Alizea, toujours vêtue d'un gros pull et d'un jean, son uniforme, était
en classe de français. Elle était assise au fond, contre le mur.
La place à côté d'elle était vide, comme d'habitude.
Quand la prof écrivait au tableau, les filles de sa classe se retournaient
pour la regarder, ricanant et chuchotant. Elles étaient toutes au courant
de sa fugue avortée. Les garçons étaient un peu moins méprisants,
mais tout aussi curieux. Mais elle s'en moquait bien. Arrivée depuis
peu, elle ne s'était pas fait d'amis, et n'avait d'ailleurs pas essayé.
Ici, les filles étaient des salopes et les garçons des brutes
sans cervelle. Quel intérêt?
Elle se rappela son arrivée à la "maison". Son oncle
ne lui avait pas fait le moindre reproche, pas d'engueulade, pas même
un regard mauvais, depuis son retour. Mais elle savait pourquoi. Il avait peur
de l'assistante sociale qui était venue discuter avec elle des raisons
de sa fugue. On pouvait lui retirer sa garde, ou même le poursuivre en
justice. Alizea n'avait que seize ans, et depuis peu. Mais elle n'avait rien
dit, sinon un vague mensonge à propos de son père. Pas par peur.
Mais à présent, elle savait comment le menacer pour le forcer
à garder ses distances. Ils vivaient depuis lors dans une indifférence
mutuelle. Il touchait de l'argent et elle n'allait pas à l'orphelinat.
Tout le monde était content.
Le directeur entra soudain, interrompant une explication incompréhensible
de la prof de français. Il annonça, avec un sourire qui détonnait
chez ce cerbère, l'arrivée d'un nouvel élève, et
le pria d'entrer. Murmure admiratif chez les filles. Le nouveau venu était
châtain à reflets roux très prononcés, les cheveux
courts, aux oreilles, avec des mèches ondulées qui lui masquaient
par intermittence les yeux, qui étaient verts très clairs, un
peu jaunes; il était vraiment très mignon, assez grand, plutôt
musclé.
C'était Ashram.
Il se présenta:
- Ashley Astaroth, j'arrive de Russie où j'ai passé quelque temps
et je ne connais pas très bien la région. Je compte sur vous pour
m'aider!
Son sourire amical était tout à fait sincère. C'était
bizarre, mais Alizea pouvait voir, comme en transparence, ses ailes étendues
derrière lui, et des éclairs d'or traversant ses prunelles vertes.

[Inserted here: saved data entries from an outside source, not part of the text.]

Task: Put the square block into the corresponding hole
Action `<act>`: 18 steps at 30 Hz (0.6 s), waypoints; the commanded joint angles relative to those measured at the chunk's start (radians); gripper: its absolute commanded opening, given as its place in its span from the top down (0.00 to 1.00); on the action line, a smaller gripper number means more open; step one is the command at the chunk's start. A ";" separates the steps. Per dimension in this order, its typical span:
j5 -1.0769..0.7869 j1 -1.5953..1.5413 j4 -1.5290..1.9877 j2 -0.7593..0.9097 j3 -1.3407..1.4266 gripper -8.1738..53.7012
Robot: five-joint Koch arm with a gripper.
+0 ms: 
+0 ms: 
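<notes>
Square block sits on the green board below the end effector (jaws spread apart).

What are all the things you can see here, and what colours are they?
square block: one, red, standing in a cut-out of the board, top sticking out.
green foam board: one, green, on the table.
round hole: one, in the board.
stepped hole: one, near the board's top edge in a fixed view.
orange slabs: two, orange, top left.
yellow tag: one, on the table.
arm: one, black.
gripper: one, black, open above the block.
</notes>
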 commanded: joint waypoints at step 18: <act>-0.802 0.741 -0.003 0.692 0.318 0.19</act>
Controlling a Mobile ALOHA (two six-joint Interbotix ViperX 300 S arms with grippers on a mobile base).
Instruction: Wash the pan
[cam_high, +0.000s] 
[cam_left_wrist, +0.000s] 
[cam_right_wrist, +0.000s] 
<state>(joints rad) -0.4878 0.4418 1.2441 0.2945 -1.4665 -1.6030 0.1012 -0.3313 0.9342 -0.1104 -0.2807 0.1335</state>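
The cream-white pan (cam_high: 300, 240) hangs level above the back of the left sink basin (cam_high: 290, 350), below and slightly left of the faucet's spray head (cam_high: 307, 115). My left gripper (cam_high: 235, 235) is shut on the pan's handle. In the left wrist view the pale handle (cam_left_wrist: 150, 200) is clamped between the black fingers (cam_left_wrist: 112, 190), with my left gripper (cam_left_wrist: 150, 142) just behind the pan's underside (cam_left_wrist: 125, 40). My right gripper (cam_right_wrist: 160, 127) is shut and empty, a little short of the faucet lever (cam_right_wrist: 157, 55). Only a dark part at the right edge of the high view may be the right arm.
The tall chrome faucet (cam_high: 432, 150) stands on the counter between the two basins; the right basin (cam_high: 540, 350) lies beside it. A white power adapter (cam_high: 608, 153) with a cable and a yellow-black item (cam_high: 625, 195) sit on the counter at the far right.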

Et elle était apparemment la seule à entendre dans sa voix si
chaleureuse la petite nuance qui indiquait très distinctement qu'il se
foutait de leurs gueules. Peut-être parce qu'elle l'avait déjà
entendue
La prof était sous le charme, comme les filles de la classe. Elle lui
demanda en riant s'il savait que son nom de famille était celui d'un
des sept démons principaux. Il lui retourna son sourire:
- Bien sûr! C'est même celui qui représente la luxure!
Et alla s'asseoir directement à côté d'Alizea, dédaignant
la "chef" des filles qui commençait à lui faire une
place. Ca n'allait pas arranger leurs rapports. Déjà qu'elles
ne pouvaient pas se blairer.
Alizea avait vraiment envie d'exiger des explications, mais elle ne pouvait
pas lui parler: toutes les têtes étaient tournées vers lui
pour l'observer, les garçons d'un air méfiant, les filles avec
un filet de bave aux lèvres. Ashram
Non, Ashley, avait l'air ravi
d'être le centre de l'attention générale. Son sourire charmeur
était vraiment craquant. Et le pire, c'était qu'il paraissait
sincère.
Mais Alizea savait très bien pourquoi il était là. Pas
pour en apprendre plus sur son monde, ni pour draguer les filles de sa classe
- enfin, pas en priorité- mais pour la convaincre de l'aider à
ouvrir le cercle magique. "Bon sang, je lui ai dit non, il me semble!!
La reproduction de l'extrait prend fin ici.